### Exercise brief
What is the number of lines in the listing below that include the string "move"? Answer with that number alone.

### Entries shown
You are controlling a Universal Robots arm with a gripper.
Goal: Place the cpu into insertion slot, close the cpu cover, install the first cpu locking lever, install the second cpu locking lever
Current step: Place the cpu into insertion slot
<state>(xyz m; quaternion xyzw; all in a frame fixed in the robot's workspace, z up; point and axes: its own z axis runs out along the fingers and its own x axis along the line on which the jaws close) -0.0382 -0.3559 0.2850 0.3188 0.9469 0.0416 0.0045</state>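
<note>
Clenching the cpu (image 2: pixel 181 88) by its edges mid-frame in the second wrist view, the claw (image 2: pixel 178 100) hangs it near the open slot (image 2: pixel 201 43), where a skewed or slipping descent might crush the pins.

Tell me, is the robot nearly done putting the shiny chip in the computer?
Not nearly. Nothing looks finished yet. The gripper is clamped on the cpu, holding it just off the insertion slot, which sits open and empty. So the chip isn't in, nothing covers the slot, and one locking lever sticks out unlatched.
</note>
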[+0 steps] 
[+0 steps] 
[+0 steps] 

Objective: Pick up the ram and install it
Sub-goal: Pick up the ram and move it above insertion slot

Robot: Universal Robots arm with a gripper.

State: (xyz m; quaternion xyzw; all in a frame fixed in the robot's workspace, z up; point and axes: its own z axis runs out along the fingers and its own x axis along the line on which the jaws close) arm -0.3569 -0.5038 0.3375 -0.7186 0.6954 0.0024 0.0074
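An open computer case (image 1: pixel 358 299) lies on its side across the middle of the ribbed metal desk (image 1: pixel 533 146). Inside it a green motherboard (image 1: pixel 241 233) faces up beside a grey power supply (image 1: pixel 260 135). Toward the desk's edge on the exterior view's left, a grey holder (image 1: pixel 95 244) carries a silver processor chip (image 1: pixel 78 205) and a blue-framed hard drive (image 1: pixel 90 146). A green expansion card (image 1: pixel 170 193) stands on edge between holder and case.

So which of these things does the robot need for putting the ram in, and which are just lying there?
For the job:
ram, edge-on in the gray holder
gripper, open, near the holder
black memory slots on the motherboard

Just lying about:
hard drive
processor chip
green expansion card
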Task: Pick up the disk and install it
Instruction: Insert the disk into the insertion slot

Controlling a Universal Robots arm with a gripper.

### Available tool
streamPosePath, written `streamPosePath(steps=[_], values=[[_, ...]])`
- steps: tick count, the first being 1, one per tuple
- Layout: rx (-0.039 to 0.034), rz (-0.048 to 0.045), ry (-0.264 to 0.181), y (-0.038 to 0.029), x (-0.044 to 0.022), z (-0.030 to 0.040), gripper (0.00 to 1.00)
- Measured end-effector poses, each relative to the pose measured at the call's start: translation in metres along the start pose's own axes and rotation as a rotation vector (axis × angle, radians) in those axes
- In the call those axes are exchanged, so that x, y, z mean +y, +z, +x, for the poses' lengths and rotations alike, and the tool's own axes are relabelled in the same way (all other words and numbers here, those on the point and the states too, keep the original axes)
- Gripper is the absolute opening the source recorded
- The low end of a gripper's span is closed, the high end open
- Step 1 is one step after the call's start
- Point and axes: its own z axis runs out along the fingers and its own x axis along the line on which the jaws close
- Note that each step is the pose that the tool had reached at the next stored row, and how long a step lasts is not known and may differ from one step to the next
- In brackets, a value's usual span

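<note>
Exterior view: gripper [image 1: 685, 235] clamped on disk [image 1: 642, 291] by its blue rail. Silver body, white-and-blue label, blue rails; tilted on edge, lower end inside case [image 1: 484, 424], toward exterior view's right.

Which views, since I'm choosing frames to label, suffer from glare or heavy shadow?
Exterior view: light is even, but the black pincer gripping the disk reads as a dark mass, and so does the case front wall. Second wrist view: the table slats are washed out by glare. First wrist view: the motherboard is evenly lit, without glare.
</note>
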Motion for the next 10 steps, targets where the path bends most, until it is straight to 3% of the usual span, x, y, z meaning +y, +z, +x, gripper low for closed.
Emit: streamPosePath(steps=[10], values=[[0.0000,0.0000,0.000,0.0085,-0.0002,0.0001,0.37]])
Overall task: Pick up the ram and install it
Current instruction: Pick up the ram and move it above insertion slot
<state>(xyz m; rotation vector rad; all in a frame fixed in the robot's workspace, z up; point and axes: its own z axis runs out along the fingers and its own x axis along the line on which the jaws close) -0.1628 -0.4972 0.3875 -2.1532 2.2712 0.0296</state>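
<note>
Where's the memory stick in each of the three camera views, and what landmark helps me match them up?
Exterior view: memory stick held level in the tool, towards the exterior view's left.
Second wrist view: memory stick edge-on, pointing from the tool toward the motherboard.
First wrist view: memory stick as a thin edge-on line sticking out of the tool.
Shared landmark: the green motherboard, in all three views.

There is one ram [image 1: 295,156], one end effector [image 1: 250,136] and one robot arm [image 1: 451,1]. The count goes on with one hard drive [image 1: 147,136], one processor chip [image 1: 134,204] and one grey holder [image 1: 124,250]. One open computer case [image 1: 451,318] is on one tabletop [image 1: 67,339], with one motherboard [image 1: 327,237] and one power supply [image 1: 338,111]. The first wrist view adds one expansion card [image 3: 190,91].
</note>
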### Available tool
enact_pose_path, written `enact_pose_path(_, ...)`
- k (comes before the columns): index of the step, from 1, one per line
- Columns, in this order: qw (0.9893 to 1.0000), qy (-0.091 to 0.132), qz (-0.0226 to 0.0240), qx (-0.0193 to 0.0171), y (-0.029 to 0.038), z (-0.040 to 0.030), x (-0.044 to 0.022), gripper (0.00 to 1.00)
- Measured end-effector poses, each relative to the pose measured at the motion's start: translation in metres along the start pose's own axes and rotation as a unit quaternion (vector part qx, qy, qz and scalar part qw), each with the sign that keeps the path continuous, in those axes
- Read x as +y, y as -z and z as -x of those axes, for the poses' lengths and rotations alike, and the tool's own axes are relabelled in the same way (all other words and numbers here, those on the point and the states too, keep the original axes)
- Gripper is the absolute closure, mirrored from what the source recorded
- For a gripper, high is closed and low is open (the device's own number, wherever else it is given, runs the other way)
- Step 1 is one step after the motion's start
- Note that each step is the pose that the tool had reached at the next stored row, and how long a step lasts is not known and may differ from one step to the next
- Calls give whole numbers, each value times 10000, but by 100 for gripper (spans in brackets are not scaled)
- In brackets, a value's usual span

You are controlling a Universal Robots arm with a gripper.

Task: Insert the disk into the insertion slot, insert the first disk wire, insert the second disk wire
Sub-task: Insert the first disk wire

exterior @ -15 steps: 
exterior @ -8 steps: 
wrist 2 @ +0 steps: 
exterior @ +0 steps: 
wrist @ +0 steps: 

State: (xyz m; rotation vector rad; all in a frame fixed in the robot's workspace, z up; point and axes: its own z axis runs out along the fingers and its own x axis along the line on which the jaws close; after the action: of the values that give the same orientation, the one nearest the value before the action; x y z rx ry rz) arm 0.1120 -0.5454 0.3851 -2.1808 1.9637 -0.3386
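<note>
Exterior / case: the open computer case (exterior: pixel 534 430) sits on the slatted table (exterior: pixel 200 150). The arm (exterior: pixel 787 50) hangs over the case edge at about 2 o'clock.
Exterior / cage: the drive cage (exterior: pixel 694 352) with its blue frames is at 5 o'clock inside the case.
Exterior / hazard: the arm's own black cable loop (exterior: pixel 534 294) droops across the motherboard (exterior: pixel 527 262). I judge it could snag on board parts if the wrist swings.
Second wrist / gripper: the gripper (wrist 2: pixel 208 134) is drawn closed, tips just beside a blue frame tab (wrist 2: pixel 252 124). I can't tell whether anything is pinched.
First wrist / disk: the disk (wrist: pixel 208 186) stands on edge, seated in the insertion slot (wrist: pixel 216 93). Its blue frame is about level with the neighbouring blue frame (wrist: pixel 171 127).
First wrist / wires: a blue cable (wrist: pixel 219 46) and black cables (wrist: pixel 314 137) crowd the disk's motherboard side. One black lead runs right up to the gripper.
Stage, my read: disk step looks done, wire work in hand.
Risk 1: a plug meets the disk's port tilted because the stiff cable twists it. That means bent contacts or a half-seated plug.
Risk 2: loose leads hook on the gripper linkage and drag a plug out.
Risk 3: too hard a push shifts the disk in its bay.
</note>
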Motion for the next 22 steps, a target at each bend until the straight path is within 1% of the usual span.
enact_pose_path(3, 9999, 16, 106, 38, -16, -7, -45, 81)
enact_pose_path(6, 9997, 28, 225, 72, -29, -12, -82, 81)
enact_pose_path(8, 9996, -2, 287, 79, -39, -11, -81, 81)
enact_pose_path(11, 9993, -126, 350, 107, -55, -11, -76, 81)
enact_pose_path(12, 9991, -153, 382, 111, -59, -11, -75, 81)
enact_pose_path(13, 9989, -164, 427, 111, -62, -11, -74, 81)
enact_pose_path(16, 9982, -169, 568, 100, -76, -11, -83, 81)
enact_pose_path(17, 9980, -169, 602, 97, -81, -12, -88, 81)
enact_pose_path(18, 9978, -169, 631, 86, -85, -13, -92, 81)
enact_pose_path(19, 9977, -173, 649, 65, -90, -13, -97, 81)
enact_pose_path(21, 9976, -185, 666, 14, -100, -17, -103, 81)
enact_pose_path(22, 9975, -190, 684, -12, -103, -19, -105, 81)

### Exercise solution
2